The partners' lawsuit alleges that Campbell violated his fiduciary duty to the other partners by diverting Blue Bell's business to Willow for his own benefit and that Willow interfered illegally in Blue Bell's operations. The partners say they did not receive a dime back for their stakes.

John Lawlor, owner of Keystone Fire Protection Co., of Montgomeryville, and investor of $50,000 in Blue Bell, had a hard time getting his head around what happened.

"To say that I'm shocked and livid is to put it mildly," Lawlor said.

Also at the center of Blue Bell Mortgage's murky tale is David W. Morgan, a certified public accountant and business counselor in Trappe.

Morgan said he teamed up with Campbell, a mortgage-industry veteran, to start Blue Bell as a mortgage broker in 1995, prompted by Morgan's supply of clients looking for home loans.

They decided to make the jump to being a mortgage bank in 1999, to capture more of the profit from their loans. As a mortgage bank, Blue Bell would have its own substantial line of credit from a bank or other lender from which it would make loans before selling them to investors.

To get a Pennsylvania mortgage banker's license, they had to raise $250,000 in capital. Morgan turned to old friends and acquaintances, even his brother, and rounded up $275,000.

Blue Bell thrived, completing $20 million in mortgages some months during the real estate boom.

Then last year, the bottom fell out for Blue Bell, as it did for many mortgage companies. In May 2007, cash flow got tight at Blue Bell, Morgan said. The company decided to stop using its own line of credit and go back to acting more like a mortgage broker.

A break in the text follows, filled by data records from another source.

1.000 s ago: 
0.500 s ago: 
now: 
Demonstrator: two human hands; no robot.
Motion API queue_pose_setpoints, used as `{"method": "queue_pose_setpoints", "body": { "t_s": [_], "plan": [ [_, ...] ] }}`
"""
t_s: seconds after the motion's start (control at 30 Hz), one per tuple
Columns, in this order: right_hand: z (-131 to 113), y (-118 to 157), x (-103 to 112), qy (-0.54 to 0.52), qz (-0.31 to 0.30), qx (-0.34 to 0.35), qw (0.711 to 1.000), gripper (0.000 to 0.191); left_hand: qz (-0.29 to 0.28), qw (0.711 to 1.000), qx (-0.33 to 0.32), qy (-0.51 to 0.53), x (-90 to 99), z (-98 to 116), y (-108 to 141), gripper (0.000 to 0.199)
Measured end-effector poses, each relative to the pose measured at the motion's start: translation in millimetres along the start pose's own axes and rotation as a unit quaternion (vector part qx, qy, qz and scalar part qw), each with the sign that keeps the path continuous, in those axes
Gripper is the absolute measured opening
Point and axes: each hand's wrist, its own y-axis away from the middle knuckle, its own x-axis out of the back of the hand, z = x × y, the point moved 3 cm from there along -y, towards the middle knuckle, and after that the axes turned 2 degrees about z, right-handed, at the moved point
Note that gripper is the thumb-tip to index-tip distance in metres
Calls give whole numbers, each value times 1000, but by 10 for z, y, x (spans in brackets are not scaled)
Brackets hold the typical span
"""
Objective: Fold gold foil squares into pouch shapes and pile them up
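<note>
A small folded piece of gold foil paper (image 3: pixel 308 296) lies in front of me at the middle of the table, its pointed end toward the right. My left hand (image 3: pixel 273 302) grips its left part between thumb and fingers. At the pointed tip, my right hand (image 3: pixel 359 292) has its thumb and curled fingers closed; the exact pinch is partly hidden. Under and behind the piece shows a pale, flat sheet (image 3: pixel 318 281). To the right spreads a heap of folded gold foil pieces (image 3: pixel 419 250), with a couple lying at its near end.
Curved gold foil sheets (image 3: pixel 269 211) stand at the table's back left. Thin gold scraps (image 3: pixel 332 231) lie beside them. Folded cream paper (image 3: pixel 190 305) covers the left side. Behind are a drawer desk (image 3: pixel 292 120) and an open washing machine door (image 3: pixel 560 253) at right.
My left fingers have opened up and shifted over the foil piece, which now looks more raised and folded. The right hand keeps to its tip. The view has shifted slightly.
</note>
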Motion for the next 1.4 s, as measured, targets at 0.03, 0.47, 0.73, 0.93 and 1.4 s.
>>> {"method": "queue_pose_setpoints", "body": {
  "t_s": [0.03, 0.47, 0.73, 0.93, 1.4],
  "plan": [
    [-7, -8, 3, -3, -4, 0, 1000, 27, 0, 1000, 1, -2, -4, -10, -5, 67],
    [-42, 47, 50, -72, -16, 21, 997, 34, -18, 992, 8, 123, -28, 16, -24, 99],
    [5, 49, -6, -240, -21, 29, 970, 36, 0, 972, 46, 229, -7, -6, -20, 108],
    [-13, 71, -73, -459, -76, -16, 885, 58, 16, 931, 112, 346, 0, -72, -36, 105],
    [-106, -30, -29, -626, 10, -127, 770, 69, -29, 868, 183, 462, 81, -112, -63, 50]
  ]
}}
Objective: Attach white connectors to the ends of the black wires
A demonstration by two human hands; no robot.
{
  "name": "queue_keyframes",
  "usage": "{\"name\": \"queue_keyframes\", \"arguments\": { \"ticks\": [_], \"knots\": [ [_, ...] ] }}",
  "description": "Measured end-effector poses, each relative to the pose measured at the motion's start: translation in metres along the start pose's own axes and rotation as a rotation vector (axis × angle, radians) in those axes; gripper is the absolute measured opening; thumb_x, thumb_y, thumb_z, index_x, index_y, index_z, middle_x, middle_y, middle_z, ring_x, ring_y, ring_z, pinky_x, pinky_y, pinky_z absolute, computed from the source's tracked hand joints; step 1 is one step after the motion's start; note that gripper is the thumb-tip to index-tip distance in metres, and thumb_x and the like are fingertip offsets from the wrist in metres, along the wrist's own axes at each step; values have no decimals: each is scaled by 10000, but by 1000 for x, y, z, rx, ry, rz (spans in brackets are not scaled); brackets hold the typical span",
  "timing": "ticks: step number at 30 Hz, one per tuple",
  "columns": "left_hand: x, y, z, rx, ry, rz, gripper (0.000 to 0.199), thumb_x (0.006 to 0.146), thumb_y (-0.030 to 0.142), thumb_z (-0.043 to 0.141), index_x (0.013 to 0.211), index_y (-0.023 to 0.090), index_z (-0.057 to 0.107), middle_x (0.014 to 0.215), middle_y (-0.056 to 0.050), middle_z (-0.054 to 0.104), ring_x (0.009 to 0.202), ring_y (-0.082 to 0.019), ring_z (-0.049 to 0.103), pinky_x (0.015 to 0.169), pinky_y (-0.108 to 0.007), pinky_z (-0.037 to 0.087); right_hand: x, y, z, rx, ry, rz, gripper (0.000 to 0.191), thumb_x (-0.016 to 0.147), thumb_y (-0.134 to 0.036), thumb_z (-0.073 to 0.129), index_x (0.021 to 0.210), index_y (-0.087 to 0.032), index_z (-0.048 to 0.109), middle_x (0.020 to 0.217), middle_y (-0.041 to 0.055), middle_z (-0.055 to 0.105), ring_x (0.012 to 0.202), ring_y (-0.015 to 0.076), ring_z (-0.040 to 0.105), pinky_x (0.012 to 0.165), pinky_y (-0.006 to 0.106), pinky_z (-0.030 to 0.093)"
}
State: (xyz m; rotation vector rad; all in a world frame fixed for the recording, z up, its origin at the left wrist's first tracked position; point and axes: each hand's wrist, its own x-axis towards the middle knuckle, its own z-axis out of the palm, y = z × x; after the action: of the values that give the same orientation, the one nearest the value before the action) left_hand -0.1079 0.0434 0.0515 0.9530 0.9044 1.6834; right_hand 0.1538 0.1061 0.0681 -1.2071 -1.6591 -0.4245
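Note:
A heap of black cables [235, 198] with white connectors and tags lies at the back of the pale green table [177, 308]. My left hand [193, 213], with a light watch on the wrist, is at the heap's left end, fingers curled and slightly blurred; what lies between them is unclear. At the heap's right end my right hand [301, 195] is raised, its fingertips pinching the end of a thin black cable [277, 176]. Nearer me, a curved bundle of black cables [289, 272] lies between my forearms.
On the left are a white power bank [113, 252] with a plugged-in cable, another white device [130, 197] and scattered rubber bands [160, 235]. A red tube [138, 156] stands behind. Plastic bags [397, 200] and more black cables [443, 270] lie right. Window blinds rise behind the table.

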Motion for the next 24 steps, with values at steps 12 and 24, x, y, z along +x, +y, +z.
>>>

At the same time, Morgan and Blue Bell's controller, Scott Summers, restricted Campbell by refusing to let him take any more advances in pay, said Morgan and Summers.

That is when Campbell started communicating with executives at Willow, according to e-mails Morgan said he obtained from Blue Bell computers.

Willow was trying to expand its residential-mortgage business against the headwind of a stalling housing market. In April 2007, it hired John J. Held as president of mortgage banking. Held had been at Home 123, a conventional-lending unit of New Century Financial Corp., one of the first subprime lenders to go belly up.

Held and Campbell met in June 2007, according to the e-mails provided by Morgan. The men exchanged e-mails about volume projections, starting from $3 million in August and building to $20 million in June 2008, which is when Willow's fiscal year ends.

On July 16 last year, Campbell and five members of Blue Bell's staff were scheduled to go to Willow for a meeting with Held, according to an e-mail from Campbell to Held.

That afternoon, McLaughlin, who was playing golf at the time, got the call from his old friend, who worked at Willow: "Hey Mike, I heard that you and Dave sold Blue Bell Mortgage."

McLaughlin immediately called Morgan, who was shocked and started investigating.

Aaron M. Schulman, a Blue Bell loan officer in Mount Laurel, said he was told by Campbell over the phone that Blue Bell was merging with Willow and that "I needed to get all my loans over to Willow Financial Bank. I wasn't given a choice. It wasn't an option."

Campbell resigned from Blue Bell on Aug. 17. Even after that, Morgan said, Campbell continued coming to the Blue Bell office two or three times a week.

At his Blue Bell e-mail address, Campbell received notice Aug. 23 from a Willow vice president, Daniel Wyatt, about a new source of funds for mortgages: "Great News. . . . We are approved by Chase :-))"

"Yippee!!" Campbell replied.

Campbell and Brian J. Kalisky, Blue Bell's sales manager and a partner since 2004, were still occupied with the move to Willow. "Tom [Campbell] and I have been working to get ALL our existing employees set up as part of the new venture," Kalisky wrote Aug. 31.

Most did. They resigned en masse Sept. 15, said Morgan.

Today's hearing follows at least one settlement effort. Morgan said Willow did not accept a $2.8 million settlement proposal from the partners. He said he and the other partners already have spent more than $130,000 in attorney's fees.

"It's just a disaster," Morgan said. "It's probably going to get worse before it gets better."